_WORK INSTRUCTIONS_:
Copy the listing below line for line, starting at its first line and ending with the line that has "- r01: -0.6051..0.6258" in it. Add nothing.

_SUPPLIED INFORMATION_:
----------

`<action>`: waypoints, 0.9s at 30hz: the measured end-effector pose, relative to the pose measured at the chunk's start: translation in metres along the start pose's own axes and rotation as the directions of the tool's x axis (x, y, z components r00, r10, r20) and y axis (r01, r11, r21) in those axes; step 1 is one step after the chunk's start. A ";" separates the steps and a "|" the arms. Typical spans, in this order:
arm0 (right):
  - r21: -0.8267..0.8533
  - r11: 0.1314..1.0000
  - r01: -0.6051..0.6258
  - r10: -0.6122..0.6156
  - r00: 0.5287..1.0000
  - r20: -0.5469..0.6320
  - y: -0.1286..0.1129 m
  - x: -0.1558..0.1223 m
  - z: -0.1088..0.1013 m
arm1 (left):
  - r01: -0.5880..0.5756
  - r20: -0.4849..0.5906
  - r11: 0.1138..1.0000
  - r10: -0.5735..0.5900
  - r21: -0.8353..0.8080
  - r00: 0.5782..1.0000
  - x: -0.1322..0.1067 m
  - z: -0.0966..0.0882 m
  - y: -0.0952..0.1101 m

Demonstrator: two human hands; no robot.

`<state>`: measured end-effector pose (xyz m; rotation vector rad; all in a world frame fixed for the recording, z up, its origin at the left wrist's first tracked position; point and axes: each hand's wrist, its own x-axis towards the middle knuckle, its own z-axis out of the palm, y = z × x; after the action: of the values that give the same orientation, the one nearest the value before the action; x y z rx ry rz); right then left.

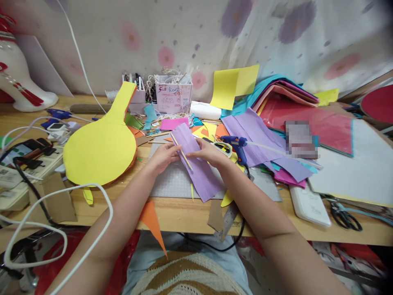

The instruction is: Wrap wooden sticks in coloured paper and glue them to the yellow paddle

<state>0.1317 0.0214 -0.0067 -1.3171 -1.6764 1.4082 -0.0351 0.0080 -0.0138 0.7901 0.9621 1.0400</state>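
Observation:
A long strip of purple paper (206, 180) lies slanted above the grey cutting mat (168, 180). Along its left side rests a thin pale wooden stick (185, 157). My left hand (166, 157) pinches the left edge of the strip, its fingertips against the stick. From the right, my right hand (210, 152) grips the same strip, thumb on top near the stick and other fingers partly hidden. White-handled scissors (225, 148) lie just beyond my right wrist, beside a blue glue gun (238, 145) holding a long clear glue stick.
A yellow paddle-shaped piece (100, 149) stands left. Behind are a pen box (173, 98) and paper scraps. Purple sheets (254, 139), a white power bank (310, 207) and black scissors (345, 215) lie right. An orange triangle (153, 223) overhangs the front edge. A white cable (61, 190) loops at left.

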 end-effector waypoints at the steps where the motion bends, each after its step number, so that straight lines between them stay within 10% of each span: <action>1: -0.036 0.999 0.017 -0.018 0.999 -0.028 0.000 0.000 -0.001 | 0.005 0.015 0.999 -0.006 0.042 1.000 0.000 -0.001 -0.002; 27: -0.276 0.959 0.058 -0.089 0.991 -0.101 -0.003 0.000 -0.003 | 0.003 0.028 0.972 -0.010 0.237 1.000 -0.002 -0.002 -0.007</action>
<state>0.1338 0.0223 -0.0028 -1.4360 -1.8713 1.0667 -0.0351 0.0043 -0.0202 0.9956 1.0754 0.9157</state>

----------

_TASK RESULT_:
`<action>`: waypoints, 0.9s at 30hz: the measured end-effector pose, relative to the pose measured at the chunk's start: translation in metres along the start pose's own axes and rotation as the directions of the tool's x axis (x, y, z components r00, r10, r20) and y axis (r01, r11, r21) in those axes; step 1 is one step after the chunk's start. A ";" separates the steps and a "|" the arms. Typical spans, in this order:
arm0 (right):
  - r21: -0.8267..0.8533
  - r11: 0.1314..1.0000
  - r01: -0.6051..0.6258

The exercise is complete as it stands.